Preventing fraud payments in real time - case study

Please note: whilst being as detailed as possible, this article skips some business-specific issues.

One day in February 2016 I saw this message in my inbox:

I got a warning from Stripe about our chargebacks being too high. (…) I’m thinking that if the amount is more than $150 then the order needs confirmation. (…) We could also do something with failed payments and IP addresses with multiple credit cards and emails. (…) This is priority #1 right now. We should stop everything else at the moment.

My client runs a niche business in the telecom-related sector, with the payments operated by PayPal and Stripe. The inventory sold is purely virtual, with the delivery time ranging from minutes to days depending on the particular purchase, and my client acts as a middleman. Three types of cases concerning chargebacks were found after brief investigation:

  • Orders that are suspicious, as the end client tries different cards (how can we tell without knowing the full card details not to fall under the PCI DSS compliance will be discussed a little later), and some of the transactions are rejected, but succeed after few attempts. The client may try to change his identity between the attempts by clearing cookies and changing IP and email used, as my client’s service doesn’t require creating an account.

  • Orders that seem legit - paid on first attempt, no support tickets concerning the order can be found in the helpdesk so the client didn’t had any problems with the order, but due to the virtual nature of the inventory sold, the client issued a chargeback, hoping to end with both the item bought and the money that he was supposed to pay for it. Such cases can be battled manually by presenting evidence of client’s intent to Stripe after chargeback request.

  • Orders that seem legit, but due to delivery delays (it happens) the client decided to get a refund before the order was completed.

The first type of cases were where the most money was lost, so I’ve decided to focus on the most urgent matter first.

External services

As we were facing Stripe lockout if we don’t stop excessive chargeback number quickly, obviously the first step was to check the existing solutions.
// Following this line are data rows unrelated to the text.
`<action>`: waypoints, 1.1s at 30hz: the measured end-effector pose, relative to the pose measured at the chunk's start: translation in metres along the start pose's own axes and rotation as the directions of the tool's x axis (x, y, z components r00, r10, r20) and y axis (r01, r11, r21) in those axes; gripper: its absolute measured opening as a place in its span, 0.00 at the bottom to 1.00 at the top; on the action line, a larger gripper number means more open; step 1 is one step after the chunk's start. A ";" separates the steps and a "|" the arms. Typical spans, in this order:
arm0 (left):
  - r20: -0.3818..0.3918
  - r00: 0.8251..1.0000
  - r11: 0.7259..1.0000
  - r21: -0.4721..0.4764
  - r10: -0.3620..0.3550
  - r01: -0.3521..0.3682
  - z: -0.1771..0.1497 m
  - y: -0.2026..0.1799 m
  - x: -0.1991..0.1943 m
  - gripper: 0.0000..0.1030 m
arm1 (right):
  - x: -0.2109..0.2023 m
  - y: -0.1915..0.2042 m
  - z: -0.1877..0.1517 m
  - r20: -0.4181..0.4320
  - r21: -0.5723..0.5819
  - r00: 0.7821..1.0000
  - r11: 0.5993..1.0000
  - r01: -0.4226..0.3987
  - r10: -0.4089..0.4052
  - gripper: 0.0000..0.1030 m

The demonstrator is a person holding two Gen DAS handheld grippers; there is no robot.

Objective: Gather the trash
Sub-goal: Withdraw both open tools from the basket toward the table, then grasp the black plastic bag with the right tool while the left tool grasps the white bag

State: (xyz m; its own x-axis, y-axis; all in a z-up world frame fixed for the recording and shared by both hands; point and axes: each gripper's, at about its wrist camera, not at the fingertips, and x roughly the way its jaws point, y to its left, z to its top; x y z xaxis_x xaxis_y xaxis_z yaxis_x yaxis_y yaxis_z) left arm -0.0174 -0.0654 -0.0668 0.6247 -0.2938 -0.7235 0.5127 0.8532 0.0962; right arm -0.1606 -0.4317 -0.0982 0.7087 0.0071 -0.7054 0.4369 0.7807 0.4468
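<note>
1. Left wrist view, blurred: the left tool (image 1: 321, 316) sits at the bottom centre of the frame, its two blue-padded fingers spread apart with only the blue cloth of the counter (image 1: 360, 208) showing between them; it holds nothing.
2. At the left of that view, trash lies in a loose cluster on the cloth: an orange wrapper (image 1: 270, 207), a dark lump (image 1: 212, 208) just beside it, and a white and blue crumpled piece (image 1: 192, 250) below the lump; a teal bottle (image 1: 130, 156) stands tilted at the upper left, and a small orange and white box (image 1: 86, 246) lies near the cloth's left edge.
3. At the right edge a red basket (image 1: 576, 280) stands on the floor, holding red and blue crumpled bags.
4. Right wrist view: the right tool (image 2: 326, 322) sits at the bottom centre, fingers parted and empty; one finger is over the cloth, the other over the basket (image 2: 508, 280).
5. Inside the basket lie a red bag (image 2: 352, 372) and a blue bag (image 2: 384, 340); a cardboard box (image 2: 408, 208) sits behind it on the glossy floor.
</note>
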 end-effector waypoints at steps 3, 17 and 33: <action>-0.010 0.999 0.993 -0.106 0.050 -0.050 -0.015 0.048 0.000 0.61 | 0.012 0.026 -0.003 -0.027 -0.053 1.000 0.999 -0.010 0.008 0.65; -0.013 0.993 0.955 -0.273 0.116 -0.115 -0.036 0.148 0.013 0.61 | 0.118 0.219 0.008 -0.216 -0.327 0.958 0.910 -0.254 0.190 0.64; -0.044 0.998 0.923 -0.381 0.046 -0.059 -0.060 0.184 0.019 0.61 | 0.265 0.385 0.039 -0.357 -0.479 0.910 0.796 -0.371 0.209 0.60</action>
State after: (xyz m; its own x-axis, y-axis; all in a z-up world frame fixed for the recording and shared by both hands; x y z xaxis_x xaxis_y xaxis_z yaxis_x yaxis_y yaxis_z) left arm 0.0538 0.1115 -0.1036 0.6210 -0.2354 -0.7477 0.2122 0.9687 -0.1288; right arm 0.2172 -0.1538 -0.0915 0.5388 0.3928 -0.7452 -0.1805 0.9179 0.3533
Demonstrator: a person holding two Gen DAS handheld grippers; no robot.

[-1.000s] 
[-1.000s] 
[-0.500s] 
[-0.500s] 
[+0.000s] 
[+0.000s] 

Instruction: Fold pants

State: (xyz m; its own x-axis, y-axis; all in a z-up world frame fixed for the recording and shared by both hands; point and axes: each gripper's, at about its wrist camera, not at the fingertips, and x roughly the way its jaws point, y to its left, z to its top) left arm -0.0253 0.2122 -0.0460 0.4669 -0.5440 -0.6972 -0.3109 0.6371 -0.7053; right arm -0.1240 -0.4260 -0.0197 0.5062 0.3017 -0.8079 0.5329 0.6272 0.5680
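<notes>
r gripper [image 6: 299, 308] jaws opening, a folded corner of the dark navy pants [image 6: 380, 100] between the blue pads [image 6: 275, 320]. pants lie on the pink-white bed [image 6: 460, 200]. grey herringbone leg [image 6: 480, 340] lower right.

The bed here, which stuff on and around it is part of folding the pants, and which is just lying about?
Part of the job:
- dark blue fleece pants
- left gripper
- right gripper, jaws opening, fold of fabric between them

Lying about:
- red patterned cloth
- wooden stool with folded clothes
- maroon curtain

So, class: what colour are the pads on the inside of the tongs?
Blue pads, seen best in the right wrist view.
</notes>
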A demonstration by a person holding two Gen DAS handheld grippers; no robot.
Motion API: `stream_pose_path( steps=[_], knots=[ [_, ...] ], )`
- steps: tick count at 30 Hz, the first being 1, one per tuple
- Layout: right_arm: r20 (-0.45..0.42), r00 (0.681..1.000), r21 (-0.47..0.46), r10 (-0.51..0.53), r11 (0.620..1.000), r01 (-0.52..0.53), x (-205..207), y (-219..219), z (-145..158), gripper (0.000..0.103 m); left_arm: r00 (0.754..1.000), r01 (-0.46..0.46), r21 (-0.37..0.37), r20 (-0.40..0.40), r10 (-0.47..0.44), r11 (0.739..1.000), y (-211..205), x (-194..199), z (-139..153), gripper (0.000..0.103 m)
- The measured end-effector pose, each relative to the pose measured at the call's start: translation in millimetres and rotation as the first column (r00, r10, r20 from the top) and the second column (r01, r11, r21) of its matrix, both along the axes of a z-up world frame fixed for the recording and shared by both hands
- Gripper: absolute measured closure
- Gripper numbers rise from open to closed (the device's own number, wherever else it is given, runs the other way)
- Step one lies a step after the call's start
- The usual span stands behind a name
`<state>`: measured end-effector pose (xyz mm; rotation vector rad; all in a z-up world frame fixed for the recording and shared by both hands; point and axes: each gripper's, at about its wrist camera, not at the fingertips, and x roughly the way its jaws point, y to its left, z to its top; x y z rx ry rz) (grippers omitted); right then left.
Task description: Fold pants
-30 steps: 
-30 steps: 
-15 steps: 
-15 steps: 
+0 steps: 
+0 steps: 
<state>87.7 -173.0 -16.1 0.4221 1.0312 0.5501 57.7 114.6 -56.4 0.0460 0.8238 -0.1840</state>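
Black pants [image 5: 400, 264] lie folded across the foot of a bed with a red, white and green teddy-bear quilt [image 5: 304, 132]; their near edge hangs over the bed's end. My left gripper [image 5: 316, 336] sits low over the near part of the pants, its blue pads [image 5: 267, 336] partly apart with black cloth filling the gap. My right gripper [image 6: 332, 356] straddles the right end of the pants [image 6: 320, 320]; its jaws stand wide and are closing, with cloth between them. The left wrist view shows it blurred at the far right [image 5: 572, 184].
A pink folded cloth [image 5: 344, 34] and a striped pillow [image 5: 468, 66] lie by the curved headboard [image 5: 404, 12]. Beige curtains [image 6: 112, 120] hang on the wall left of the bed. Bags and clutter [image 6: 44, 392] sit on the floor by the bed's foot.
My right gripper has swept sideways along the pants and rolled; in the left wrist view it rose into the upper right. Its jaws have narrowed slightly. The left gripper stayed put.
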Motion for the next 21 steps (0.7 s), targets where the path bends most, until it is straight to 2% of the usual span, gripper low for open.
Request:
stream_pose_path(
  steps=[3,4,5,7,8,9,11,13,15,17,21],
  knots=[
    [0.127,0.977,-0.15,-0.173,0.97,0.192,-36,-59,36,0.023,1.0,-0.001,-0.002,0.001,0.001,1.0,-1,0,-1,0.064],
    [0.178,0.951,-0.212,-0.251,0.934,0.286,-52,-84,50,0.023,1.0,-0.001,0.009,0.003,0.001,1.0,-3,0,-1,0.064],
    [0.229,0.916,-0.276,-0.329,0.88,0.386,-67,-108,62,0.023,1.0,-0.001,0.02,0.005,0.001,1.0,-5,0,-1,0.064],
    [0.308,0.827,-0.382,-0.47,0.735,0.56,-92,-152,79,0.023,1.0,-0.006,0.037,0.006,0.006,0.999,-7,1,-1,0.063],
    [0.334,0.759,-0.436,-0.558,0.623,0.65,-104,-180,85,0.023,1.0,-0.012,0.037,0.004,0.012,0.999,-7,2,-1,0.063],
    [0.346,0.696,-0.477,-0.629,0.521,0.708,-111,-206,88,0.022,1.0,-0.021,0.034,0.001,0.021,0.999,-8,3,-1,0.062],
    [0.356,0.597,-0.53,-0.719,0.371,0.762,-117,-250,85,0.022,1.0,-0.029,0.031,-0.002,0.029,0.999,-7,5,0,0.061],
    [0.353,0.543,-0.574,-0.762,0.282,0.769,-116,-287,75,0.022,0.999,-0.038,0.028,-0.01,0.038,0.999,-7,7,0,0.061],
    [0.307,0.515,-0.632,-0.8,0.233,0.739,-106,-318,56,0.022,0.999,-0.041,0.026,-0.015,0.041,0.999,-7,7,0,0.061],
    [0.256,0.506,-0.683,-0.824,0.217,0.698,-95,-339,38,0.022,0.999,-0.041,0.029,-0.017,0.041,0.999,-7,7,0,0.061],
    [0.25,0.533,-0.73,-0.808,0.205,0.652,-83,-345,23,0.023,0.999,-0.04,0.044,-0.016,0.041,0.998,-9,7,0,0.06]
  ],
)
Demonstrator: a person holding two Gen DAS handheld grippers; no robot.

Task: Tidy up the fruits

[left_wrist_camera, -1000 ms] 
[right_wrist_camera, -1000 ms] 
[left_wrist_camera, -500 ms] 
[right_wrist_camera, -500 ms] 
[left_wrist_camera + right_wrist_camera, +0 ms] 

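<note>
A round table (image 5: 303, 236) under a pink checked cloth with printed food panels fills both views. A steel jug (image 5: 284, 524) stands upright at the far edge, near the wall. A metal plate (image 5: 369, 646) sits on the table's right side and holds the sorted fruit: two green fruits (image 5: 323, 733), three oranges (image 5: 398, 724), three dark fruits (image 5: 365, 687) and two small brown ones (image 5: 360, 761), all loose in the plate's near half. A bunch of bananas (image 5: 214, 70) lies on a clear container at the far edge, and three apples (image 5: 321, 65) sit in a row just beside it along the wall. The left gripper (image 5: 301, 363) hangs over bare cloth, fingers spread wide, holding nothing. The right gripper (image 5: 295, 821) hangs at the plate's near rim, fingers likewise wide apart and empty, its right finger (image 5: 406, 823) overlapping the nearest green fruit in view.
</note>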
First prototype used one of the services available for ecommerce websites, but the outcomes were often vague and balancing on the edge between “accept - reject”. Moreover, with over 20,000 orders monthly, the fees for the fraud detection would cost a few thousands dollar a month, which is a considerable amount, and would continue to scale linearly as the business develops.

Naive approach

As the reaction to Stripe’s notice had to be instantenous, we’ve decided to go with the second quick prototype of the classifier consisting of manually crafted order checking rules, implemented in Python. The associations implying and order being a fraud were found manually, and the prototype was ready in under 3 days.

The transaction attempts were linked together by many transaction attributes, including but not limited to email address placed in the order form, IP address, Google Analytics identifier. This way a set of order along with related orders was fed to the classifier.

Some of the rules applied:

  • If a client had a chargeback in the history, the order was rejected.
  • If a client had more than 3 failed attempts with different credit cards, the order was rejected This can be checked by retrieving the cardholder names and last 4 card digits using Stripe API, without breaking PCI DSS compliance. Last 4 digits of the credit card number are enough to compare a few of the transaction to each other, but wouldn’t provide enough entropy when all orders would be considered - the “fingerprint” attribute would have to be used.
  • If IP was associated with a known proxy or VPN server, the order was rejected. (We offer an API to check if given IP is blacklisted - mail us if you’re interested)
  • If a client had more than 2 successful transactions on the same day, all further orders weren’t processed automatically, but required a manual review.

The first approach gave us some time to work on a more sophisticated solution, as the most obvious fraudulent transactions weren’t getting pass the payment step.

The final solution

Obviously the naive approach wasn’t the silver bullet for detecting high risk orders. The original implementation has been enhanced and extended in numerous ways.

Orders linking

The “linking” algorithm for finding related orders was considering only direct relations between transactions. Consider the following example:

Order ID IP Email Fraud
1 false
2 false
3 false

The order number 1 can be linked with the order number 2 based on email, and the order number 2 can be linked to order number 3 besed on the IP. This gives us a strong foundation to believe, that a single person is responsible for placing all three orders.

Now if the chargeback will be issued for order ID 1, all linked transactions should also be put on hold, selected details of the transactions should be blacklisted, and all further orders for a client with any of attributes matching the ones blacklisted should be either rejected or marked as suspicious. This scheme is hard to implement in a classic relational model, thus graph database engine has been used - Neo4j.

Graph showing connection between a subset of orders. The central node is a 'High Risk' node.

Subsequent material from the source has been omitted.